TASK DESCRIPTION: Using the data below, return the stretch from the line that contains "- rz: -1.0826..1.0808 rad" through the line that contains "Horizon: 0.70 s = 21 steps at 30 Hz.", both included, exactly as it stands and nothing beyond it.
### COLLECTED DATA ###
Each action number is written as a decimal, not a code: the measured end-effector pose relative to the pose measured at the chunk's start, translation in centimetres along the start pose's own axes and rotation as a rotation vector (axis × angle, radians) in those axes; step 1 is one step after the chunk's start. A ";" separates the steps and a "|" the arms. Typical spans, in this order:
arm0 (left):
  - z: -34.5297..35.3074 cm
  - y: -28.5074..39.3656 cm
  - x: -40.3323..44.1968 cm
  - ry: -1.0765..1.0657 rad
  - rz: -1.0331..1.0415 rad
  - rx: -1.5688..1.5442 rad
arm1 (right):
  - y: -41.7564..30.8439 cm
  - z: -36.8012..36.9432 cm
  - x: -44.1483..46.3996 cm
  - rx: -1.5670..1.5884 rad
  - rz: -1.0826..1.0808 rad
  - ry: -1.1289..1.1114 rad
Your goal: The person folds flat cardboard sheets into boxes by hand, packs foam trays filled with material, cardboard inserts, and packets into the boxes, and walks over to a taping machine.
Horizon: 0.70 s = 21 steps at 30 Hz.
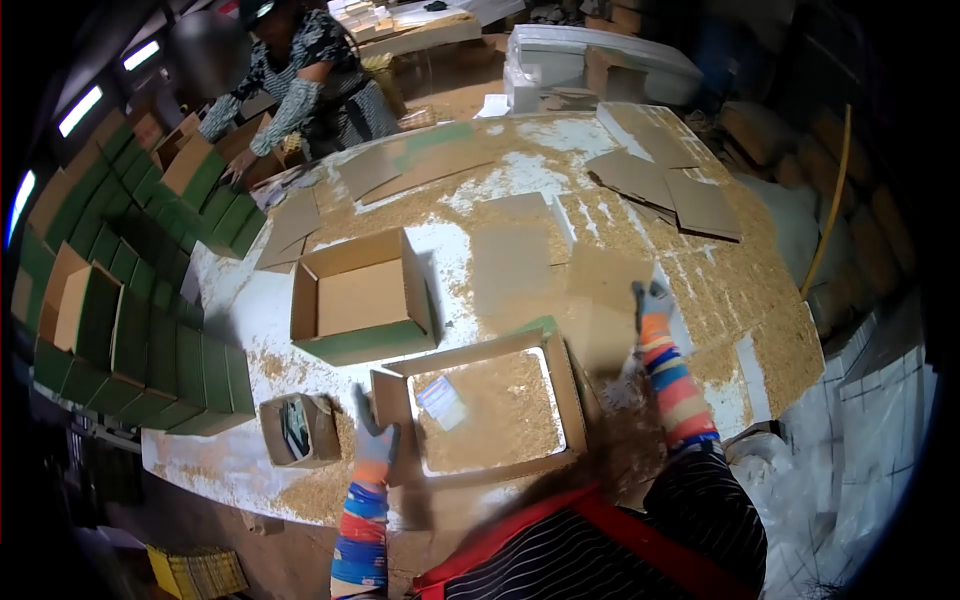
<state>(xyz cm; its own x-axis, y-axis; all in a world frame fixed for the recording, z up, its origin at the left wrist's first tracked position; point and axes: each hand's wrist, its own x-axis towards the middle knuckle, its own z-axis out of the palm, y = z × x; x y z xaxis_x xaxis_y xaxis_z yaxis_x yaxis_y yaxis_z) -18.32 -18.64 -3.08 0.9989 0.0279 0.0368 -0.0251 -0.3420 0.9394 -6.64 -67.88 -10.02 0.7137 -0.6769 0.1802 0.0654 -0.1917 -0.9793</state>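
My left hand [374, 442], gloved in grey, has its fingers apart beside the left wall of an open cardboard box [572, 400]. That box has a white inner rim, brown crumbs on its bottom and a small white-and-blue packet [441, 402] inside. My right hand [652, 303], also gloved, is at the right edge of a blurred brown cardboard sheet [603, 283] and seems to grip it. Behind the near box stands another open box [368, 343], green outside and empty. A small box [300, 430] with dark items inside sits left of my left hand.
The white table [230, 300] is strewn with brown crumbs. Flat cardboard pieces [700, 205] lie towards its back. Green boxes [175, 360] are stacked at the left. A co-worker [310, 90] leans over boxes at the back left. Plastic-wrapped stacks [860, 430] stand at the right.
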 end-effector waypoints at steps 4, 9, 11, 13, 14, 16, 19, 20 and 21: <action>0.9 -0.4 -0.5 -0.318 0.148 0.261 | -20.3 0.4 -4.8 -0.459 -0.808 -0.005; 1.3 0.2 -0.3 -0.167 0.276 0.184 | -20.7 7.6 -16.0 -0.691 -1.303 -1.059; 0.9 -1.5 -0.1 -0.141 0.361 0.191 | -14.9 10.4 -21.5 -0.581 -1.330 -1.352; 0.7 -3.4 0.2 -0.158 0.439 0.261 | -12.5 10.7 -24.4 -0.539 -1.230 -1.498; 0.6 -4.6 0.0 -0.146 0.427 0.239 | -11.2 11.1 -25.1 -0.514 -1.170 -1.542; 0.9 -2.9 -0.1 -0.129 0.188 -0.339 | -12.5 11.7 -25.2 -0.460 -0.865 -1.676; 1.7 -0.1 -0.7 -0.104 -0.220 -1.189 | -18.8 9.2 -21.4 -0.244 -0.489 -1.361; 1.3 -2.6 -0.7 -0.065 -0.338 -1.302 | -19.7 7.4 -19.5 -0.344 -0.486 -1.143; 1.7 -4.9 -0.8 -0.074 -0.232 -1.220 | -18.1 5.5 -17.1 -0.359 -0.531 -0.813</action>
<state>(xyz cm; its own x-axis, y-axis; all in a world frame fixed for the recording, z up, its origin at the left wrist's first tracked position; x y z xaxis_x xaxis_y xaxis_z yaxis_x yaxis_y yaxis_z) -18.92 -18.63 -8.27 0.9834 -0.0954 -0.1541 0.1718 0.7610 0.6256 -16.24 -48.92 4.09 0.9180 0.2152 0.3332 0.3923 -0.6163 -0.6828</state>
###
REPLY TO THE TASK:
  - rz: -1.0826..1.0808 rad
  - ry: -1.1289..1.1114 rad
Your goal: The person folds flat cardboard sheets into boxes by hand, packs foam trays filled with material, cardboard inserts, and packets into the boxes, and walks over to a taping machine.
Horizon: 0.70 s = 21 steps at 30 Hz.

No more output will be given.